On his third trip, he gave us insight into some of the daily activities and struggles he faced while there:
“I arrived back in the Ukraine on Sunday to find that things were quite different than when I left the end of September. Now, every day there are air raid sirens usually in the morning and we immediately go into a bomb shelter in the basement of the building next door. There we wait until we get the all-clear and are then free to go about our daily activities. On Tuesday we remained in the bunker for about two hours, and halfway through our stay the crowd of mainly young ladies started singing the Ukrainian national anthem. We all stood hand-on-heart. It was quite remarkable. After completing the anthem, they went on to sing many other Ukrainian folk songs. I guess it helped people feel less anxious and deal with the boredom. Sitting and waiting endlessly is not much fun, and the wooden plank bleachers are not very comfortable. I appreciate every day my comfortable life in Florida. When the sirens go off while we are at work at the hospital, we head to a basement bomb shelter as well… This is very unsettling and very disruptive because we end up spending a great deal of time in shelters.

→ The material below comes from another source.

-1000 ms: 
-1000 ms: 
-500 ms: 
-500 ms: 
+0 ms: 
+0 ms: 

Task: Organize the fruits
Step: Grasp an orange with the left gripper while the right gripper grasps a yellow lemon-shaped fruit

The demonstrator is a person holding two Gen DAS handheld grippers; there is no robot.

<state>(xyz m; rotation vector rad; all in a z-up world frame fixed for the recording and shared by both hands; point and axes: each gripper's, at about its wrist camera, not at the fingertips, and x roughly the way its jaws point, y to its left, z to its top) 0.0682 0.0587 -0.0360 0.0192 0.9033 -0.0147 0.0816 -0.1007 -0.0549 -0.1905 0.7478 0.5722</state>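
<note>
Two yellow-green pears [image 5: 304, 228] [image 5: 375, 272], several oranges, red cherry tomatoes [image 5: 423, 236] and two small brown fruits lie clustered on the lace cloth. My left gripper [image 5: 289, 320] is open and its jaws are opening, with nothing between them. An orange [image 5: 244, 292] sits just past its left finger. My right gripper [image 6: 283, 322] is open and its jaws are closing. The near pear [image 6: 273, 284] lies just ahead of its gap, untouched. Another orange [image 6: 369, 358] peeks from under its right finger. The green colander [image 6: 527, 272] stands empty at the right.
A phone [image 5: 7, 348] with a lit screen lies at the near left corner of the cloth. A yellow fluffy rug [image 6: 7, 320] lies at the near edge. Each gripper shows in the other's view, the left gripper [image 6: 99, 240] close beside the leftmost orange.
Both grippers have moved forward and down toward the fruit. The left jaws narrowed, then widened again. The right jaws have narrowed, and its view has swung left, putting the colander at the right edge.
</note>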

Many thanks to you and (Air-Tite Products) for your support, supplies and kind thoughts and prayers.”
Although, Dr. Runge has enjoyed helping adult patients in the general eye clinic, his passion has always been working with premature babies. “The potential for saving sight and giving the gift of lifelong vision is so much greater in babies than adults. This work is therefore the most rewarding and important thing I can ever do.” So, when the number of patients at the general clinic he was helping was greatly diminished in part related to the increased activities, he will “Now have more time to concentrate on the nursery and the babies. In the end, I will be happier with my newfound emphasis and direction. The children’s hospital remains open, business as usual, babies continue to arrive, so there is still plenty of work to do.”
His latest letter to us stated he was very excited to head back home to celebrate his wife’s birthday and spend time with his daughters and grandson. “But, I will be back [in Ukraine] to help with the babies. I also have a few more supplies to bring back to the Ukraine.” Air-Tite Products would like to thank Dr. Runge for being a great humanitarian and helping those who are most vulnerable.